Watch out for hidden sodium.

Sodium is a preservative that can be found in processed foods. It's often used to maintain processed foods' texture, colour, and flavour. When you eat too much sodium, your body absorbs it rapidly—and that extra sodium raises your blood pressure.

When choosing healthy restaurants near me, I look out for hidden sodium. This includes slices of bread and plates of pasta; soups and sauces; meats like bacon or ham; cheese (including parmesan); drinks such as juice or soda with added sugar instead of water; salad dressings with more than three grams per serving (check labels).

Always read the fine print of nutrition labels before consuming anything, even salads and bread baskets that seem harmless enough.

When it comes to healthy restaurants near you, always read the fine print of nutrition labels before consuming anything, even salads and bread baskets that seem harmless enough.

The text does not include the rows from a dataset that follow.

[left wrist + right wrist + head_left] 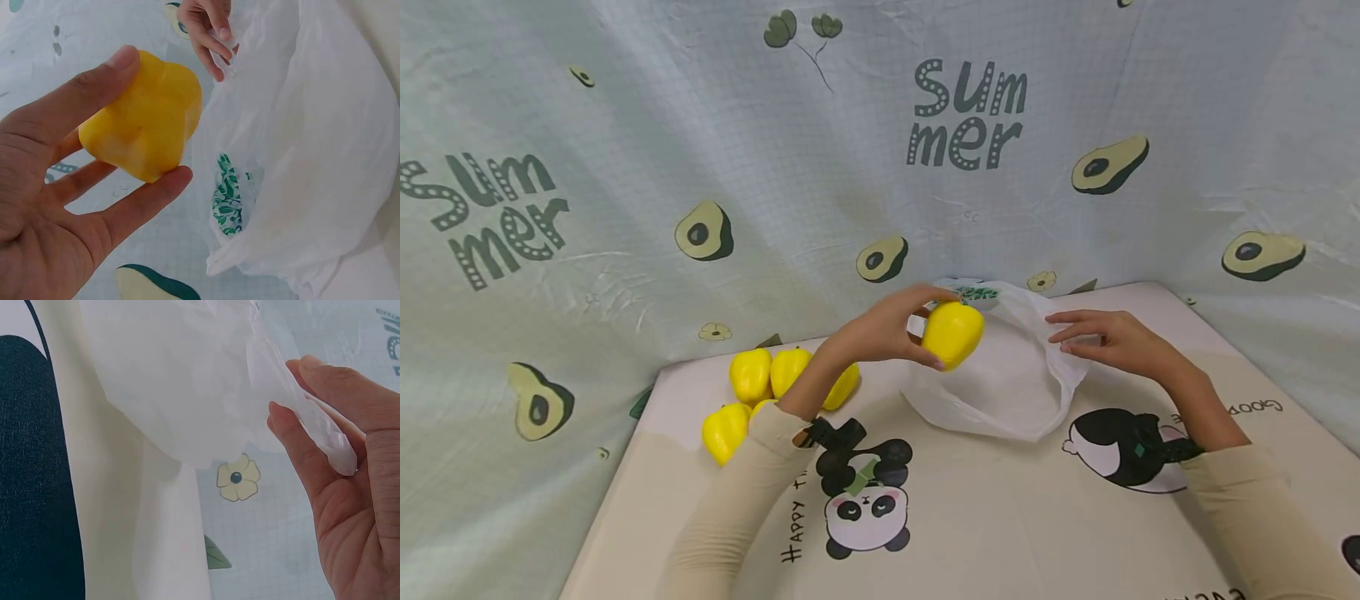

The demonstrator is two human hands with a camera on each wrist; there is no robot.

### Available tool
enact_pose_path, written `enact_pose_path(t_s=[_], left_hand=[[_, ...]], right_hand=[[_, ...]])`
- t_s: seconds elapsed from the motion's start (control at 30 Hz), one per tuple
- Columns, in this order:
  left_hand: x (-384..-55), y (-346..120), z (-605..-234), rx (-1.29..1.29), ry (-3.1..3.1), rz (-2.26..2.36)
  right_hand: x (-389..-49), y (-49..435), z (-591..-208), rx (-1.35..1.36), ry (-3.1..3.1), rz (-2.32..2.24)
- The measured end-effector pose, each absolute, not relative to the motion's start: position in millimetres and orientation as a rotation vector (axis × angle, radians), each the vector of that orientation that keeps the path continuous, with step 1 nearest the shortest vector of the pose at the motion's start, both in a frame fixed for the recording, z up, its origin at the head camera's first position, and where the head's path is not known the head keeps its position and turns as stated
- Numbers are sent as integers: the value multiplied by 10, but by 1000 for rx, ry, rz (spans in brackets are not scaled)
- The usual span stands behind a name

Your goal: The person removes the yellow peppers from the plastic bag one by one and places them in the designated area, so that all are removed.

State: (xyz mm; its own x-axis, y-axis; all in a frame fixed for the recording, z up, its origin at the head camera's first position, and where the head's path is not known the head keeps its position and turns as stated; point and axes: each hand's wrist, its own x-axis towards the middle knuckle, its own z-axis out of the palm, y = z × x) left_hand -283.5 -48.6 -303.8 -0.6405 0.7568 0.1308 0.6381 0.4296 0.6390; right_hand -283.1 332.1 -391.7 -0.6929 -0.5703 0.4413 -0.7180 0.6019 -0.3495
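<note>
A glossy yellow bell pepper [953, 335] is gripped in my left hand [887, 327], held over the left side of a white plastic bag [1000, 375]. The left wrist view shows the lobed end of the pepper [147, 119] between thumb and fingertips. My right hand [1116, 340] is at the right rim of the bag. In the right wrist view, the gathered edge of the bag [315, 428] runs between the thumb and fingers of that hand. The mouth of the bag faces up, spread wide.
Several more yellow bell peppers [751, 375] lie grouped at the back left of the table [985, 508], partly hidden behind my left forearm. A pale curtain [805, 183] printed with avocados hangs along the back edge. Panda [867, 508] drawings decorate the tabletop.
</note>
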Motion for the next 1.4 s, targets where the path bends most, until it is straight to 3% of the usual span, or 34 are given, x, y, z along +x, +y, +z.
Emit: enact_pose_path(t_s=[0.47, 1.1, 1.4], left_hand=[[-2372, -1004, -3195, 1016, 2618, 1147], [-1913, -1515, -3415, 642, 2830, 1174], [-1807, -1691, -3567, 596, 2918, 1151]], right_hand=[[-2845, 3371, -3984, 1043, -2534, 718], [-2865, 3387, -4020, 1026, -2531, 723], [-2889, 3417, -4010, 1040, -2508, 711]])
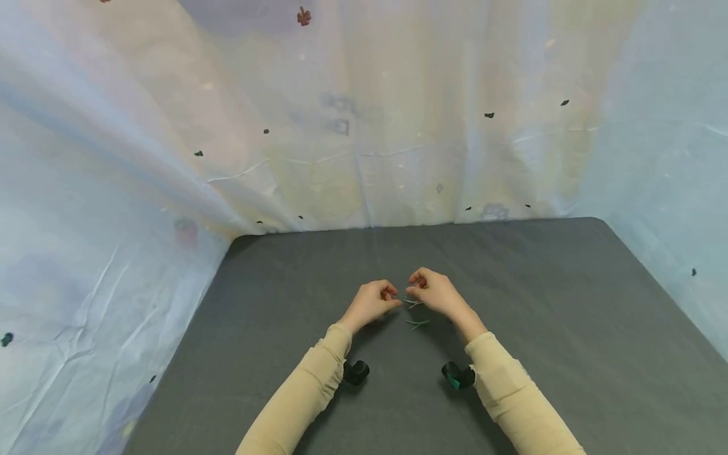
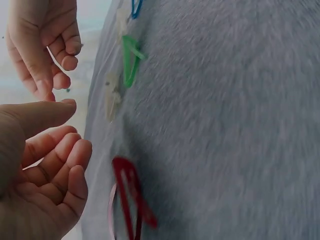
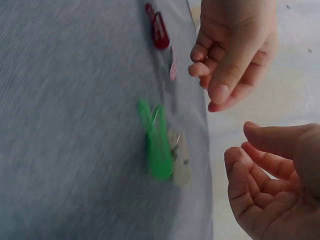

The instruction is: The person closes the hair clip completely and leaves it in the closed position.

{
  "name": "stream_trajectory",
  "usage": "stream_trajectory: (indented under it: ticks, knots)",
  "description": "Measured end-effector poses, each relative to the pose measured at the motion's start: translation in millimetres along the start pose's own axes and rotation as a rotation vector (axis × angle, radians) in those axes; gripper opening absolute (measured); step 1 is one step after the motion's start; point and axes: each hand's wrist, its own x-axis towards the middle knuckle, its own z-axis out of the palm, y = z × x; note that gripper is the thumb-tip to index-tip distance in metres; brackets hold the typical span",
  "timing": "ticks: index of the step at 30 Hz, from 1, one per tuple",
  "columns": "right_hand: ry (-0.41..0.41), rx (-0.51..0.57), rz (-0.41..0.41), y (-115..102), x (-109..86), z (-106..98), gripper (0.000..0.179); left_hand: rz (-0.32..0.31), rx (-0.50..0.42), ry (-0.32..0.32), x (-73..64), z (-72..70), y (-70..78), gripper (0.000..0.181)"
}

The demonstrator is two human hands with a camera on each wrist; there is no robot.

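Observation:
My left hand [image 1: 371, 303] and right hand [image 1: 438, 294] face each other above the grey cloth, a small gap between their fingertips. Both have loosely bent fingers, and nothing shows between finger and thumb on either. Below them lie several snap hair clips. A green hair clip [image 3: 159, 155] lies beside a cream one [image 3: 182, 165] in the right wrist view. The red hair clip [image 2: 125, 172] appears large and blurred in the left wrist view, with a thin pink one [image 2: 111, 215] along its edge. Part of a blue clip [image 2: 135, 9] shows at the top.
A dark grey cloth [image 1: 546, 303] covers the tabletop. Pale patterned curtain sheets [image 1: 398, 126] rise behind it and along both sides. Beneath each forearm sits a black wrist device, one at the left [image 1: 356, 373] and one at the right [image 1: 457, 376].

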Motion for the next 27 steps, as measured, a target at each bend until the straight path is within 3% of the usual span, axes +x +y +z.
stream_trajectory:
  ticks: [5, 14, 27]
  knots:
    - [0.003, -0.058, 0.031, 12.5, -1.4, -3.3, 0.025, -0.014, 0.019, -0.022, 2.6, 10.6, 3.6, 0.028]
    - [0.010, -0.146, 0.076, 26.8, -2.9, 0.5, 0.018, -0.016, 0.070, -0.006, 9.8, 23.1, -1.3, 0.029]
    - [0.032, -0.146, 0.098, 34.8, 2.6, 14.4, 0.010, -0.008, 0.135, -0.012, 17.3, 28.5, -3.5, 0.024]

  • Ingredients list: Look for ingredients like whole grains, lean protein, and fruits/vegetables in your food. If an item doesn't have these things listed on its label, don't eat it!
  • Serving size: You need to know how many calories or grams of fat are in that meal to decide what foods are best suited for your body type (and budget). Also, check out how much sodium was used during preparation because this can affect blood pressure levels over time if consumed regularly over long periods without any other changes made within diet plans, such as eating less salt overall; however, if someone has high blood pressure already then they should consult their doctor before making any changes at all unless otherwise directed by medical professionals who specialize in treating these conditions specifically."


Eating well is the best way to keep yourself healthy and ready for the season. Don't be afraid of what comes in your food—just as long as it doesn't make you sick or kill you, who cares. Keep an eye out for what those restaurants near you are serving. Don't hesitate to ask questions.



Ringing in the Ears & Sodium Intake | Healthfully.